Jun 20 2009
By
Don | Filled under:
Health
To keep within a safe temperature range, reduce your exercise intensity and keep well hydrated by drinking water during your exercise. Do not exercise if you are already ill with a high temperature or if the weather is hot and humid, and do not sunbake or have hot saunas, baths or spas.
The vigorous component of your exercise program should not exceed 15 minutes, unless you are an experienced exerciser and you are advised otherwise by your medical or exercise consultant.
Your perceived level of exertion should be limited to a level you would describe as ’somewhat to moderately hard`. If you are used to calculating your heart rate to determine the intensity of your workout, a target exercise heart-rate range of between 60 and 75 per cent of your maximum heart rate is adequate. Your heart rate should not exceed 140 beats per minute unless you seek advice from your medical or exercise consultant. (Obviously you do not have to reach these upper limits if you already feel you are exercising within your comfortable range.)
If you have not done much regular physical activity prior to your pregnancy, you should begin with activities of low intensity and gradually advance. You should aim to be active three or four times a week. Your exercise should feel comfortable.
Choose a variety of aerobic activities to alter the stresses on your body.
Have a longer time for warm-up and cool-down to allow for the cardiovascular changes associated with pregnancy. It is also important not to stop your exercise suddenly as this can cause blood pooling in the legs and possible fainting.
It is safer not to lie on your back for long once the bulk of your uterus is within your abdomen as the size and weight of your uterus and baby can partially occlude blood flow returning to the heart.

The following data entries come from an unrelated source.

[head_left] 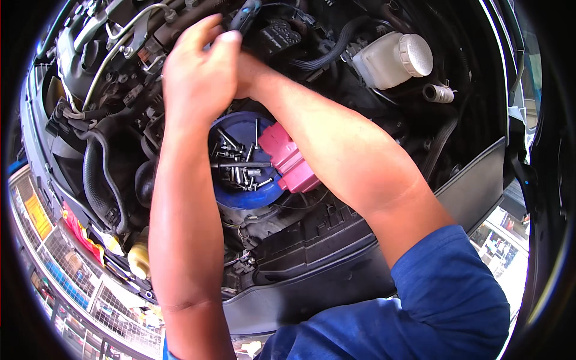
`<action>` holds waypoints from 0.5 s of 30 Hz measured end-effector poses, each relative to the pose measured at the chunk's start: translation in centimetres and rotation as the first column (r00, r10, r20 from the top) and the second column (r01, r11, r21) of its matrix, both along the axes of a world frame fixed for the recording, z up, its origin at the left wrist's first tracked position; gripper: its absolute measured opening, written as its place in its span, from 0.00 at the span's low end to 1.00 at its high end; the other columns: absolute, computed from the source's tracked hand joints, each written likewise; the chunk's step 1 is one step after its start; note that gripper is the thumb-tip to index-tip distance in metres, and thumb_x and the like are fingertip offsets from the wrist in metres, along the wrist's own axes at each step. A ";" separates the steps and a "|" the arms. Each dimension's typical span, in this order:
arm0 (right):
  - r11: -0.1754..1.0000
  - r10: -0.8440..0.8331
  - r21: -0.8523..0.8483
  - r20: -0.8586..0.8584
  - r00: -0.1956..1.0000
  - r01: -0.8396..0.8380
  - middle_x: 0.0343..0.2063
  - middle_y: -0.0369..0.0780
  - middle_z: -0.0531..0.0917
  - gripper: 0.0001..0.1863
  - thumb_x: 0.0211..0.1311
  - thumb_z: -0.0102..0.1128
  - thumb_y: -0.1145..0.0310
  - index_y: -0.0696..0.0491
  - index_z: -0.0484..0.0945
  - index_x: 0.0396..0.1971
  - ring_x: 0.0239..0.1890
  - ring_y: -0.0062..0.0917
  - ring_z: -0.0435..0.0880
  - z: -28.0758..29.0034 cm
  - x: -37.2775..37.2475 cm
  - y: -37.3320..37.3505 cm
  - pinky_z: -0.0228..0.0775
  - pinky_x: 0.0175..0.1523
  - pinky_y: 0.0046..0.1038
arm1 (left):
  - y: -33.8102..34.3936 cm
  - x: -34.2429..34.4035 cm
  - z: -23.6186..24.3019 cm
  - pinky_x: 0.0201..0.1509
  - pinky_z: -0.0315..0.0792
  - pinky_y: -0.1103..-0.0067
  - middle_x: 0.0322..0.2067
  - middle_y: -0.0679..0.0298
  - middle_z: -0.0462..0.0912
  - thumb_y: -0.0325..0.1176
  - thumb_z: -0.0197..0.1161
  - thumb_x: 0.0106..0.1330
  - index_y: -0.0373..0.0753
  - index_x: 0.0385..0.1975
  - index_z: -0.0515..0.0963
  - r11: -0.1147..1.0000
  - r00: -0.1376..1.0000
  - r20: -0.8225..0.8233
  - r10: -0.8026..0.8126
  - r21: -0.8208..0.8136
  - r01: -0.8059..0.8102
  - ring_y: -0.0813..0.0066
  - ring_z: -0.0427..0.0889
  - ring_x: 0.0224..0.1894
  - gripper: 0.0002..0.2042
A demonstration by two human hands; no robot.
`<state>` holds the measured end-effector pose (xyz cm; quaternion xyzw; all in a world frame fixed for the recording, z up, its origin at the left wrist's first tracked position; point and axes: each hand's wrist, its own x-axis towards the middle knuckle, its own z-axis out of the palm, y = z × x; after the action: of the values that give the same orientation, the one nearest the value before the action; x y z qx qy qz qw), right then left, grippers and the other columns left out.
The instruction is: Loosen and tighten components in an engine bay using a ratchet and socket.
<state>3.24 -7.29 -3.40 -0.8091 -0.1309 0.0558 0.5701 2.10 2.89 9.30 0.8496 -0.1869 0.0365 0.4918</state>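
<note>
Over the engine bay, my left hand point(201, 75) is raised with its thumb and fingers bent. Whatever lies in its grasp is hidden behind the hand. Just beyond the thumb tip shows a dark, bluish handle-like piece point(245, 17); whether a hand holds it cannot be seen. My right hand point(245, 75) reaches across behind the left one, and only its wrist end shows; its fingers are hidden. Below both hands sits a round blue bowl point(249, 201) with several bolts point(231, 141) and a long metal bar point(243, 164) in it.
A pinkish-red plastic cover point(291, 159) overlaps the bowl's right rim. To the upper right stands a white fluid reservoir point(384, 60) with a round cap, near an open hose end point(438, 93). Black hoses point(96, 174) run along the left. A dark panel point(336, 282) borders the near side.
</note>
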 end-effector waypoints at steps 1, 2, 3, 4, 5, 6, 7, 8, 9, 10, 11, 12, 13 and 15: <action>0.942 -0.075 -0.328 -0.008 0.997 0.068 0.43 0.42 0.83 0.18 0.54 0.66 0.54 0.46 0.81 0.43 0.47 0.37 0.82 2.4 -0.9 3.1 0.73 0.52 0.34 | 3.7 -0.7 -2.7 0.44 0.75 0.80 0.40 0.56 0.83 0.30 0.59 0.66 0.30 0.55 0.73 0.979 0.978 -0.174 0.116 -0.147 -0.142 0.73 0.82 0.36 0.18; 0.932 -0.146 -0.362 -0.279 0.949 0.037 0.43 0.42 0.84 0.18 0.55 0.66 0.57 0.49 0.80 0.44 0.47 0.37 0.82 6.8 -2.1 4.8 0.73 0.52 0.34 | 7.0 -1.4 -5.1 0.40 0.75 0.82 0.40 0.55 0.82 0.27 0.58 0.66 0.28 0.52 0.74 0.918 0.924 -0.267 0.274 -0.215 -0.334 0.77 0.81 0.35 0.15; 0.931 -0.225 -0.341 -0.249 0.942 0.132 0.36 0.42 0.85 0.15 0.54 0.67 0.57 0.51 0.82 0.36 0.40 0.34 0.83 7.1 -2.1 4.0 0.74 0.47 0.33 | 8.1 -2.0 -6.4 0.49 0.75 0.76 0.39 0.54 0.83 0.27 0.60 0.64 0.27 0.46 0.76 0.888 0.874 -0.310 0.375 -0.150 -0.435 0.70 0.82 0.41 0.13; 0.925 -0.296 -0.312 -0.229 0.927 0.218 0.30 0.43 0.86 0.14 0.53 0.68 0.57 0.53 0.84 0.28 0.34 0.31 0.84 6.5 -2.0 3.4 0.74 0.42 0.32 | 8.9 -2.8 -7.8 0.48 0.74 0.76 0.39 0.55 0.83 0.27 0.59 0.65 0.28 0.45 0.76 0.899 0.843 -0.332 0.424 0.037 -0.437 0.71 0.82 0.40 0.12; 0.935 -0.281 -0.285 -0.236 0.930 0.211 0.27 0.42 0.85 0.14 0.53 0.69 0.57 0.54 0.85 0.28 0.30 0.28 0.83 6.1 -1.8 3.1 0.73 0.40 0.30 | 8.5 -4.0 -7.8 0.47 0.74 0.77 0.37 0.56 0.83 0.28 0.60 0.65 0.28 0.44 0.76 0.897 0.813 -0.394 0.429 0.079 -0.435 0.73 0.81 0.39 0.11; 0.935 -0.282 -0.284 -0.232 0.931 0.213 0.27 0.42 0.85 0.14 0.53 0.69 0.57 0.54 0.85 0.28 0.30 0.28 0.83 5.8 -1.7 2.8 0.73 0.40 0.30 | 8.1 -4.9 -8.3 0.47 0.74 0.78 0.37 0.57 0.83 0.29 0.61 0.65 0.27 0.44 0.77 0.916 0.813 -0.445 0.377 0.049 -0.398 0.75 0.81 0.39 0.12; 0.946 -0.312 -0.186 -0.310 0.898 0.265 0.26 0.41 0.85 0.14 0.54 0.69 0.58 0.55 0.85 0.28 0.29 0.26 0.82 5.5 -1.6 2.7 0.72 0.38 0.30 | 7.6 -5.2 -8.2 0.47 0.74 0.79 0.38 0.57 0.83 0.30 0.61 0.65 0.27 0.45 0.76 0.929 0.817 -0.470 0.335 0.018 -0.370 0.75 0.81 0.40 0.13; 0.942 -0.331 -0.090 -0.390 0.859 0.322 0.25 0.40 0.85 0.14 0.54 0.69 0.59 0.56 0.85 0.28 0.28 0.24 0.81 5.2 -1.4 2.6 0.72 0.37 0.29 | 7.3 -5.4 -8.0 0.47 0.74 0.79 0.39 0.57 0.83 0.30 0.61 0.65 0.27 0.46 0.76 0.940 0.820 -0.494 0.291 -0.013 -0.342 0.76 0.80 0.40 0.14; 0.936 -0.305 -0.001 -0.500 0.811 0.351 0.24 0.38 0.84 0.13 0.55 0.69 0.60 0.57 0.85 0.27 0.27 0.21 0.79 4.9 -1.2 2.2 0.71 0.35 0.27 | 7.0 -5.3 -7.8 0.49 0.73 0.81 0.41 0.56 0.83 0.29 0.61 0.66 0.27 0.49 0.75 0.934 0.785 -0.536 0.309 0.016 -0.356 0.77 0.80 0.43 0.16; 0.935 -0.307 0.001 -0.499 0.810 0.355 0.24 0.38 0.84 0.13 0.55 0.69 0.60 0.57 0.85 0.27 0.27 0.21 0.79 4.9 -1.2 2.3 0.71 0.35 0.27 | 7.2 -5.0 -8.0 0.49 0.73 0.81 0.41 0.56 0.83 0.29 0.61 0.66 0.27 0.49 0.75 0.935 0.787 -0.535 0.307 0.017 -0.353 0.77 0.80 0.43 0.16; 0.948 -0.305 -0.064 -0.453 0.838 0.311 0.24 0.39 0.85 0.13 0.55 0.68 0.60 0.56 0.85 0.27 0.27 0.22 0.80 4.8 -1.2 2.2 0.71 0.36 0.28 | 7.2 -4.4 -8.2 0.49 0.72 0.81 0.42 0.56 0.83 0.29 0.61 0.66 0.26 0.50 0.75 0.944 0.774 -0.582 0.249 -0.032 -0.328 0.77 0.80 0.43 0.16; 0.954 -0.301 -0.133 -0.406 0.863 0.271 0.25 0.39 0.85 0.13 0.55 0.68 0.59 0.55 0.85 0.28 0.27 0.23 0.81 4.8 -1.2 2.0 0.71 0.36 0.28 | 7.1 -4.0 -8.4 0.50 0.72 0.82 0.42 0.56 0.83 0.28 0.60 0.66 0.26 0.51 0.74 0.950 0.758 -0.625 0.187 -0.083 -0.302 0.77 0.80 0.43 0.17; 0.941 -0.251 -0.295 -0.279 0.927 0.166 0.26 0.41 0.85 0.14 0.55 0.66 0.55 0.53 0.85 0.28 0.31 0.28 0.83 6.0 -1.7 2.6 0.73 0.39 0.30 | 7.4 -3.9 -8.4 0.50 0.72 0.82 0.42 0.56 0.83 0.27 0.60 0.65 0.24 0.52 0.73 0.938 0.756 -0.637 0.152 -0.147 -0.312 0.77 0.80 0.43 0.18; 0.889 -0.258 -0.438 -0.238 0.936 0.133 0.31 0.43 0.85 0.16 0.56 0.63 0.53 0.50 0.85 0.31 0.38 0.35 0.84 6.2 -1.6 2.8 0.75 0.45 0.34 | 7.0 -3.3 -8.9 0.47 0.72 0.83 0.42 0.57 0.82 0.26 0.61 0.65 0.23 0.51 0.72 0.942 0.780 -0.616 0.110 -0.187 -0.280 0.77 0.80 0.42 0.17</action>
<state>1.59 -4.51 2.80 -0.9036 0.0519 0.1418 0.4008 -1.22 9.84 0.36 0.7579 0.0740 -0.1565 0.6290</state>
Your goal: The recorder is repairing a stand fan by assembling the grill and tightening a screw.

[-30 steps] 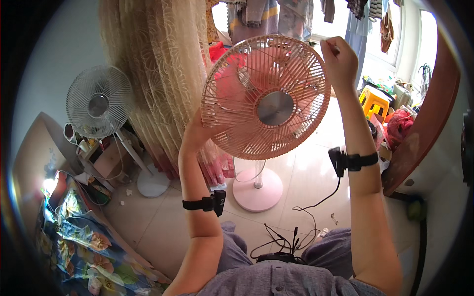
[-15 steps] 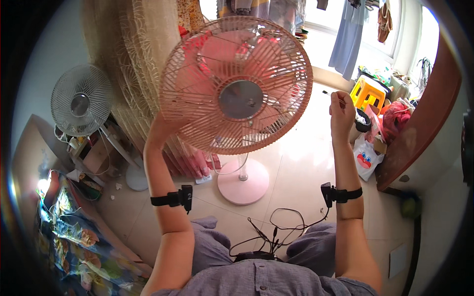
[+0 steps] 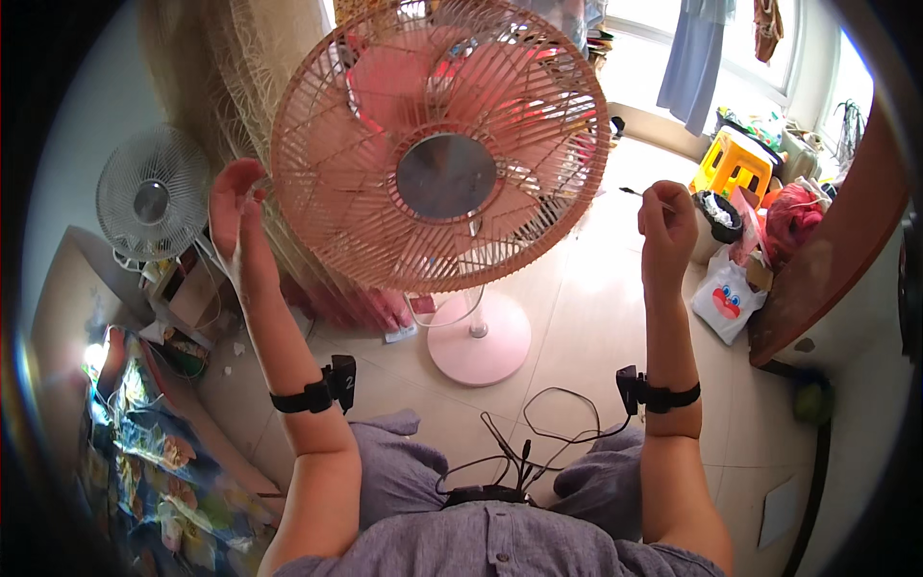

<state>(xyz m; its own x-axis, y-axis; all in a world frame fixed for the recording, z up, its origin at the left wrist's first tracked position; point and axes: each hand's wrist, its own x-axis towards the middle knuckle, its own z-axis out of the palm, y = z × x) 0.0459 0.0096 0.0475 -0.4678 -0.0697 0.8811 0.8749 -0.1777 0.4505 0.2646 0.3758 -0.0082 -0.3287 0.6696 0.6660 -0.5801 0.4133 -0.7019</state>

Your abdominal muscles can be strengthened effectively in many other positions.
Participate in low-impact exercise to limit the potential of injury to the ligaments and muscles affected by the hormonal changes of pregnancy. Asymmetrical or unilateral activities, such as step classes and rapidly changing choreography, may also stress pelvic joints. Pelvic-joint instability may not always be noticed as pain during the activity, but as a seemingly unrelated pain hours later.
To provide adequate energy for your pregnancy and your exercise, adjust your intake of kilojoules by increasing your intake of foods rich in complex carbohydrates, such as breads, cereals, fruit and vegetables.
Eat a complex-carbohydrate snack, such as a piece of fruit or a bread product, one to two hours before exercising. To replenish your fuel and to avoid fatigue, its wise to have your next snack or meal within an hour of exercising.
Drink plenty of fluid before, during and after exercise to maintain your hydration.
In the gym, reduce weights by approximately 20 to 25 per cent to allow for the load of pregnancy. You should be able to comfortably lift ten to fifteen repetitions of your chosen load In other words, concentrate on endurance rather than strength gains during pregnancy.
Exercise should be modified to suit your pregnancy, and it should take into account the continual changes of posture in pregnancy that affect a pregnant woman’s ability to perform some exercises.
Stop exercising and seek appropriate advice if any pain or unusual symptoms occur during or after exercise.